** Instructions to follow **
Output every line below exactly.

** The data **
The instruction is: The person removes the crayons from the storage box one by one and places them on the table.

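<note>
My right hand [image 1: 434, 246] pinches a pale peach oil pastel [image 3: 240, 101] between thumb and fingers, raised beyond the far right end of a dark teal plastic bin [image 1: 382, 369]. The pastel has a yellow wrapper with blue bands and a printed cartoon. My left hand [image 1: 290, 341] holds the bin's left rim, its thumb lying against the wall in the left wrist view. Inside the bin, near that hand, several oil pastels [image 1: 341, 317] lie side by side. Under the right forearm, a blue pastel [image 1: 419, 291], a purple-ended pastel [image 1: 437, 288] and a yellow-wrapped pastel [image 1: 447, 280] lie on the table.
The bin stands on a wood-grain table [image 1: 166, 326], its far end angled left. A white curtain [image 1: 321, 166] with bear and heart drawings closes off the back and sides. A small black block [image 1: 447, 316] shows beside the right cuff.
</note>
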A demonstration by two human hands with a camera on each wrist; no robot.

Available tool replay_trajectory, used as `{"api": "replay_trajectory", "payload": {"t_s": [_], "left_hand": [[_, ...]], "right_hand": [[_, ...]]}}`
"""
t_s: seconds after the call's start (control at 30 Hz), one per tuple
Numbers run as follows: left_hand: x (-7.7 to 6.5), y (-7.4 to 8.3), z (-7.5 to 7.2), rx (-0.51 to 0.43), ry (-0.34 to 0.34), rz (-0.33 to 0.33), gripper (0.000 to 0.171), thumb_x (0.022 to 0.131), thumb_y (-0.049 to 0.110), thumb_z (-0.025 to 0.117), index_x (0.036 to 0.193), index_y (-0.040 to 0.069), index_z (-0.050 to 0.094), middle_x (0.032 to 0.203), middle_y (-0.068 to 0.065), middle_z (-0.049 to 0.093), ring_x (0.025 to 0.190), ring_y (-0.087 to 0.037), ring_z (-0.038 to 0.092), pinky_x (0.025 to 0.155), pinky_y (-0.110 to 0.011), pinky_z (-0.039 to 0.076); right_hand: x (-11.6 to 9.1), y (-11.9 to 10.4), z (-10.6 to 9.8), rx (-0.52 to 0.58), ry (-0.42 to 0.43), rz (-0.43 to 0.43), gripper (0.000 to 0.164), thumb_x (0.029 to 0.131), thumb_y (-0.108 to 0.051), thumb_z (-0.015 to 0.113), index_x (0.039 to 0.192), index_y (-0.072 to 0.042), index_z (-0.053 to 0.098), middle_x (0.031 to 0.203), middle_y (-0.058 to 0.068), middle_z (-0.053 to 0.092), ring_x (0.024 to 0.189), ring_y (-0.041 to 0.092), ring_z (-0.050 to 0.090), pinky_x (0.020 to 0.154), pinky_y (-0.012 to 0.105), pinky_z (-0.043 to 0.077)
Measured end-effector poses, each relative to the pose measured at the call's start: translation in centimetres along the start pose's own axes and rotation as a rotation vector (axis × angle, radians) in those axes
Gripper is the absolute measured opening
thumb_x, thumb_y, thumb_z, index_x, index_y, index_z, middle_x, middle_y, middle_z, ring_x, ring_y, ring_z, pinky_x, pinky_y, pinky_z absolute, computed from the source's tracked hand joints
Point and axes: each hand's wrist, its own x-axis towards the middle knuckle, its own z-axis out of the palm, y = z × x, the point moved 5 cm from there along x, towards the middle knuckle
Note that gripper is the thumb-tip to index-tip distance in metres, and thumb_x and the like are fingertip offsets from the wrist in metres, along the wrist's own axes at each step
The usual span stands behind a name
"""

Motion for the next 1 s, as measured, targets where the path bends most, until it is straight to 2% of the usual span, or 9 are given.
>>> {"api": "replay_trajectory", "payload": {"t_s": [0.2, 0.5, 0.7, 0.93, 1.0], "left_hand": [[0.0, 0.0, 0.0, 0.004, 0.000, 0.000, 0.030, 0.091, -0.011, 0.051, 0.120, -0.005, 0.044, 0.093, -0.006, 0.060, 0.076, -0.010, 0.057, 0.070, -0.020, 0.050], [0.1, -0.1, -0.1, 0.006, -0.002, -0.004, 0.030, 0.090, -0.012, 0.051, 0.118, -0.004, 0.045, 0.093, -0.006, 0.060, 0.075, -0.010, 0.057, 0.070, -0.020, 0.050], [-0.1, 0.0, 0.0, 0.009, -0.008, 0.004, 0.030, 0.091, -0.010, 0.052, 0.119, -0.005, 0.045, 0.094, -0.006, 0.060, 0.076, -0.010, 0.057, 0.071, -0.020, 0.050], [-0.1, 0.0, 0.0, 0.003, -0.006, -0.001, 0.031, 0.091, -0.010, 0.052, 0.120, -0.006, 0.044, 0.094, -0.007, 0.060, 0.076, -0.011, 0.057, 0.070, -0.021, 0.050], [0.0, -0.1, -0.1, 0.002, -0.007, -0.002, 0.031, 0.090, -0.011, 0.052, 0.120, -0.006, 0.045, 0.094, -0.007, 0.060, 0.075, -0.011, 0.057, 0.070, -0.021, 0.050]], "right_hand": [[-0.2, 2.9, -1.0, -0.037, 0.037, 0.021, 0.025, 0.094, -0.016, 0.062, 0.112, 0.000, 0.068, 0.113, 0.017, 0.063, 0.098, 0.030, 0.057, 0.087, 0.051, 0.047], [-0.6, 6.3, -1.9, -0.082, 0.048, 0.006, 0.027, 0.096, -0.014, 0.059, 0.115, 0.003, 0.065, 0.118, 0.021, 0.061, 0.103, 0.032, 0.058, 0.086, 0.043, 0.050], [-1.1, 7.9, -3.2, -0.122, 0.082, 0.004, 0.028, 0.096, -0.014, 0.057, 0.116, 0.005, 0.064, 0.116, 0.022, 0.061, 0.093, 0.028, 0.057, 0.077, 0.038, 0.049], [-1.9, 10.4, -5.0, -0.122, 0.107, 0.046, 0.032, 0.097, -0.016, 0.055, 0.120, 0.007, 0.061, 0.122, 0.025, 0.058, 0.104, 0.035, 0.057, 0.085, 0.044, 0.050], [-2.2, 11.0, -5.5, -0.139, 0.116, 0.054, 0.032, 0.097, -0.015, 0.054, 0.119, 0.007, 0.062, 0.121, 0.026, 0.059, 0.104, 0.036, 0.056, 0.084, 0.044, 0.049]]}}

** Exercise response **
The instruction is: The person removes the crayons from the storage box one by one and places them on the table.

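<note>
My right hand [image 1: 434, 246] pinches a pale peach oil pastel [image 3: 240, 101] between thumb and fingers, raised beyond the far right end of a dark teal plastic bin [image 1: 382, 369]. The pastel has a yellow wrapper with blue bands and a printed cartoon. My left hand [image 1: 290, 341] holds the bin's left rim, its thumb lying against the wall in the left wrist view. Inside the bin, near that hand, several oil pastels [image 1: 341, 317] lie side by side. Under the right forearm, a blue pastel [image 1: 419, 291], a purple-ended pastel [image 1: 437, 288] and a yellow-wrapped pastel [image 1: 447, 280] lie on the table.
The bin stands on a wood-grain table [image 1: 166, 326], its far end angled left. A white curtain [image 1: 321, 166] with bear and heart drawings closes off the back and sides. A small black block [image 1: 447, 316] shows beside the right cuff.
</note>
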A demonstration by two human hands with a camera on each wrist; no robot.

Available tool replay_trajectory, used as `{"api": "replay_trajectory", "payload": {"t_s": [_], "left_hand": [[_, ...]], "right_hand": [[_, ...]]}}`
"""
t_s: seconds after the call's start (control at 30 Hz), one per tuple
Numbers run as follows: left_hand: x (-7.7 to 6.5), y (-7.4 to 8.3), z (-7.5 to 7.2), rx (-0.51 to 0.43), ry (-0.34 to 0.34), rz (-0.33 to 0.33), gripper (0.000 to 0.171), thumb_x (0.022 to 0.131), thumb_y (-0.049 to 0.110), thumb_z (-0.025 to 0.117), index_x (0.036 to 0.193), index_y (-0.040 to 0.069), index_z (-0.050 to 0.094), middle_x (0.032 to 0.203), middle_y (-0.068 to 0.065), middle_z (-0.049 to 0.093), ring_x (0.025 to 0.190), ring_y (-0.087 to 0.037), ring_z (-0.038 to 0.092), pinky_x (0.025 to 0.155), pinky_y (-0.110 to 0.011), pinky_z (-0.039 to 0.076); right_hand: x (-11.6 to 9.1), y (-11.9 to 10.4), z (-10.6 to 9.8), rx (-0.52 to 0.58), ry (-0.42 to 0.43), rz (-0.43 to 0.43), gripper (0.000 to 0.164), thumb_x (0.029 to 0.131), thumb_y (-0.108 to 0.051), thumb_z (-0.015 to 0.113), index_x (0.039 to 0.192), index_y (-0.072 to 0.042), index_z (-0.053 to 0.098), middle_x (0.031 to 0.203), middle_y (-0.058 to 0.068), middle_z (-0.053 to 0.092), ring_x (0.024 to 0.189), ring_y (-0.041 to 0.092), ring_z (-0.050 to 0.090), pinky_x (0.020 to 0.154), pinky_y (-0.012 to 0.105), pinky_z (-0.043 to 0.077)
Measured end-effector poses, each relative to the pose measured at the call's start: translation in centimetres along the start pose's own axes and rotation as a rotation vector (axis × angle, radians) in those axes
Gripper is the absolute measured opening
thumb_x, thumb_y, thumb_z, index_x, index_y, index_z, middle_x, middle_y, middle_z, ring_x, ring_y, ring_z, pinky_x, pinky_y, pinky_z absolute, computed from the source's tracked hand joints
Point and axes: each hand's wrist, its own x-axis towards the middle knuckle, its own z-axis out of the palm, y = z × x, the point moved 5 cm from there along x, towards the middle knuckle
Note that gripper is the thumb-tip to index-tip distance in metres, and thumb_x and the like are fingertip offsets from the wrist in metres, along the wrist's own axes at each step
The usual span stands behind a name
"""

Motion for the next 1 s, as measured, targets where the path bends most, until it is straight to 2% of the usual span, or 9 are given.
>>> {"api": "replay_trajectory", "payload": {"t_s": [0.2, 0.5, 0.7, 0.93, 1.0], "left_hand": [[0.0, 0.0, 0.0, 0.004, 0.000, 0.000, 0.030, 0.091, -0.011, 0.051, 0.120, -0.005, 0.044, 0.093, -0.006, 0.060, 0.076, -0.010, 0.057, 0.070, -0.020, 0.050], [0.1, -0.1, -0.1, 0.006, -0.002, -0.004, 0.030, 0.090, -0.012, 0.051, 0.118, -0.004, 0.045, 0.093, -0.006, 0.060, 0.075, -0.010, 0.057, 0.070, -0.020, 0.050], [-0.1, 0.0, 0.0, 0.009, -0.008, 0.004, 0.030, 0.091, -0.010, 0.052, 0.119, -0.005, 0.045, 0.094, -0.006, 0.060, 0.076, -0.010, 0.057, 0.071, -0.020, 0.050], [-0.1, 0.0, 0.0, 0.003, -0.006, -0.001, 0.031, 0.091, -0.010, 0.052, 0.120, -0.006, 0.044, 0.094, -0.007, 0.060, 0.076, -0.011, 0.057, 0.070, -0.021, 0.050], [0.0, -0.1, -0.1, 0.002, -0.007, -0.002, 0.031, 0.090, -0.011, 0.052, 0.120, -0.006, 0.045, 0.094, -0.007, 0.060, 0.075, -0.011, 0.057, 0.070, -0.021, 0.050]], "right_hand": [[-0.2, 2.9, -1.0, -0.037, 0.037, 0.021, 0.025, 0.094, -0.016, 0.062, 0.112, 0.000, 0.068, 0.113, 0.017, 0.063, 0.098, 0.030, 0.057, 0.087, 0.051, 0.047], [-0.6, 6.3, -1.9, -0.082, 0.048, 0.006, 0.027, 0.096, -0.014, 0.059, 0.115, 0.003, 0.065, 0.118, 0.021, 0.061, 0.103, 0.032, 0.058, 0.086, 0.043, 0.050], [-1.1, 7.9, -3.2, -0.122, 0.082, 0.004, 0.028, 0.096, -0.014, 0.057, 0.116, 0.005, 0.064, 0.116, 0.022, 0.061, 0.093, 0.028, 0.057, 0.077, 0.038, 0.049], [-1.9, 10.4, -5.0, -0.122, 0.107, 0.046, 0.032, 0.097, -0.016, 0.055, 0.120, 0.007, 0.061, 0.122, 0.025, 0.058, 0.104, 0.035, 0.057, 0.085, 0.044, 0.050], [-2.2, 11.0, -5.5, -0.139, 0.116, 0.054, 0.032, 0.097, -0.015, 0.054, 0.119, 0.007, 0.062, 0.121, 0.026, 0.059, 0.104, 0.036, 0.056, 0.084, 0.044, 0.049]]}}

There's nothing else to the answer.